И вот что интересно: стоило Александре Сергеевне исчезнуть, как вся квартира сразу почувствовала — чего–то недостает; вот если бы из прихожей убрали зеркало, или заколотили бы дверь на черную лестницу, или из комнаты Фондервякина перестал бы сочиться кисло–овощной дух, точно так же квартира почуяла бы: чего–то недостает. Еще не было известно, что Пумпянская исчезла на вековечные времена, а в местах общего пользования уже зародился явственный знак недостачи чего–то насущного, как электричество, чего–то отдававшего в легкое движение и умильную чистоту.

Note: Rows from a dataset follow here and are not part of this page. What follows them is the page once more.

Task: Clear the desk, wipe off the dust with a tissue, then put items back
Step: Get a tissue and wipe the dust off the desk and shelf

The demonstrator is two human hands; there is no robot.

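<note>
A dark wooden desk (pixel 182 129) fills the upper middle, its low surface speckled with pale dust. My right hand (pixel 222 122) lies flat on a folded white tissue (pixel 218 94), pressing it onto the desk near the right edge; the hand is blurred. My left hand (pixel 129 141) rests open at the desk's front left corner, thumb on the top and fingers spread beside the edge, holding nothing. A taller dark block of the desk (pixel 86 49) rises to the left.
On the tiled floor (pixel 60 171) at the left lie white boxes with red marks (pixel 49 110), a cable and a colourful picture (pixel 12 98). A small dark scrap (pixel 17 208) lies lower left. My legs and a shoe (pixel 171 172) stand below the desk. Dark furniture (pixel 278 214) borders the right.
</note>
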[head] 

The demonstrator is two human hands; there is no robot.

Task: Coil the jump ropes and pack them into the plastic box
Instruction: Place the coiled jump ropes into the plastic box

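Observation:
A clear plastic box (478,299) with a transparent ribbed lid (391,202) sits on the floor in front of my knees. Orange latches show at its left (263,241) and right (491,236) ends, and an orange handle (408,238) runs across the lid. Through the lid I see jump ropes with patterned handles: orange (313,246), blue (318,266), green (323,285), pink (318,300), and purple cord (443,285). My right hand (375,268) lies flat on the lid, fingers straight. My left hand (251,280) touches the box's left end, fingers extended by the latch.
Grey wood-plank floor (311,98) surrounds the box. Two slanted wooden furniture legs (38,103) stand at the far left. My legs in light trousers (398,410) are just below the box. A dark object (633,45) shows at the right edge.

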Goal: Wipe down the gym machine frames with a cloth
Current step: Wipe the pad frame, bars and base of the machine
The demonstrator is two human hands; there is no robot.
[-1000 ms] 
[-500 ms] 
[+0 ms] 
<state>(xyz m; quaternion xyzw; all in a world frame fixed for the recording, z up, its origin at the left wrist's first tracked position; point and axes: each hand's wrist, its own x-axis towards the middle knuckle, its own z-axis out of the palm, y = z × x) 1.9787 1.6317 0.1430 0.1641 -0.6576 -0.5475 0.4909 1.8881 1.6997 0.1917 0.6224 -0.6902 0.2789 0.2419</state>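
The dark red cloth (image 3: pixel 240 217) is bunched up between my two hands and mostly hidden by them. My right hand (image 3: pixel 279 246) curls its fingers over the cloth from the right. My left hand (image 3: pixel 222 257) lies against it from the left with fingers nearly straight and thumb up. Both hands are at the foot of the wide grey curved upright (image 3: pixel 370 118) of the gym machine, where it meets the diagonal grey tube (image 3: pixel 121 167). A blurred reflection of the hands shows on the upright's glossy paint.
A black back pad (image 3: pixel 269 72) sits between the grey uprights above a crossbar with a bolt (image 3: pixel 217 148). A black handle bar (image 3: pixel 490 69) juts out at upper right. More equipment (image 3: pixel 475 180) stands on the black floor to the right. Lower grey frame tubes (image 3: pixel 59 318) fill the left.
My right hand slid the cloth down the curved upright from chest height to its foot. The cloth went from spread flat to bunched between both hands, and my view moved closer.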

Исчезла Александра Сергеевна в один из серединных дней марта, когда Большая Медведица повисает точно над головой, в пятницу, поздним вечером, около того времени, в какое заканчиваются телевизионные передачи. Утром этого дня она появилась на кухне по обыкновению раньше всех, в одной руке неся чайник со свистком, а в другой неправдоподобно маленькую алюминиевую кастрюльку, в которой перекатывалось яйцо. Как только она принялась готовить свой старушечий завтрак, на кухню пришел Лев Борисович Фондервякин, встал у окошка и засмотрелся на двор, ногтями нервно постукивая по стеклу, потом пришла Анна Олеговна, Митина бабушка, крепкая дама с фиолетовыми волосами, а следом за нею Петр Голова, который с сопением забрался на табуретку, стоявшую подле рукомойника, и начал болтать ногами. Некоторое время прошло в молчании, а затем Фондервякина прорвало.
— Ну хорошо, у меня отгул, а чего это Дмитрия–то не видать? — спросил он Анну Олеговну скуки ради. — В школу, поди, пора.
— Я Мите сегодня позволила пропустить два первых урока, — сообщила Анна Олеговна и поправила свои фиолетовые колечки.
Фондервякин сказал:
— Балуете вы внука.
— Без баловства в моем положении невозможно, — ответила Анна Олеговна. —Без баловства наша советская бабушка — это уже не ба бушка, а я прямо не знаю что. Тем более что Митя целыми вечерами что–то там мастерит. Вчера, например, он до полуночи над какими–то стеклышками колдовал.
— У одного моего товарища по работе, — сказал Фондервякин, — сынок тоже все время по вечерам колдовал, а потом оказалось, что он фальшивомонетчик.
— Типун вам на язык! — сказала Анна Олеговна.
— Ну, ладно, —вступила Александра Сергеевна, — у одного отгул, у другого прогул, а у этого–то что? — И она мокрым пальцем указала на Петю, который по–прежнему болтал ногами, сидя на табурете.
Противно засвистел чайник, и Александра Сергеевна, переменив сердитое выражение лица на озабоченное, выключила плиту.
— У этого пока счастливое детство, — объяснил Фондервякин. — Хотя, конечно, удивительно, что он не посещает какое–либо дошкольное учреждение. Ты, Петр, почему не посещаешь дошкольное учреждение?
В ответ на этот вопрос Петя посуровел, задумчиво помолчал, а потом начал рассказывать о том, как ему неинтересно ходить в детский сад, где все по распорядку, все по часам и нужно делать то, что хочется воспитательнице, а не то, что хочется самому.
— Пошли мы, например, на прогулку в лес, — рассказывал он с каким–то прискорбным видом, — а воспитательница нам и говорит: «Ничего нельзя. Цветы рвать нельзя, ветки ломать нельзя, траву топтать тоже нельзя…»
— А что же тогда можно? — заинтересованно спросил его Фондервякин.
— Воспитательница сказала: «Только восхищаться».
Фондервякин символически сплюнул и произнес:
— Зарегламентировали жизнь, сукины дети! Ну что за народ: на каждый чих норовит резолюцию наложить! То не разрешается, се воспрещается, пятое не рекомендуется, о десятом думать не моги!..
— Тем не менее я считаю, — перебила его Анна Олеговна, — что прогуливать детский сад все–таки не годится.
— Тут спору нет, — ^ согласился с ней Фондервякин. — Но вы помните, граждане, мужика из двадцать второй квартиры, который все в подъезде расклеивал возмутительные бумажки: «Не кричать», «Спички— не игрушка», «Рукопожатия отменяются»? Умер, подлец! Поехал в Улан–Удэ к свояченице — и умер! Сейчас, между прочим, в двадцать второй квартире из–за его комнаты разгорелась форменная война.
— Ничего удивительного, — сказала Анна Олеговна. — Во–первых, сейчас пошла такая жизнь, что за два квадратных метра зарезать могут, а во–вторых, без этих самых метров подчас как без воздуха — не житье.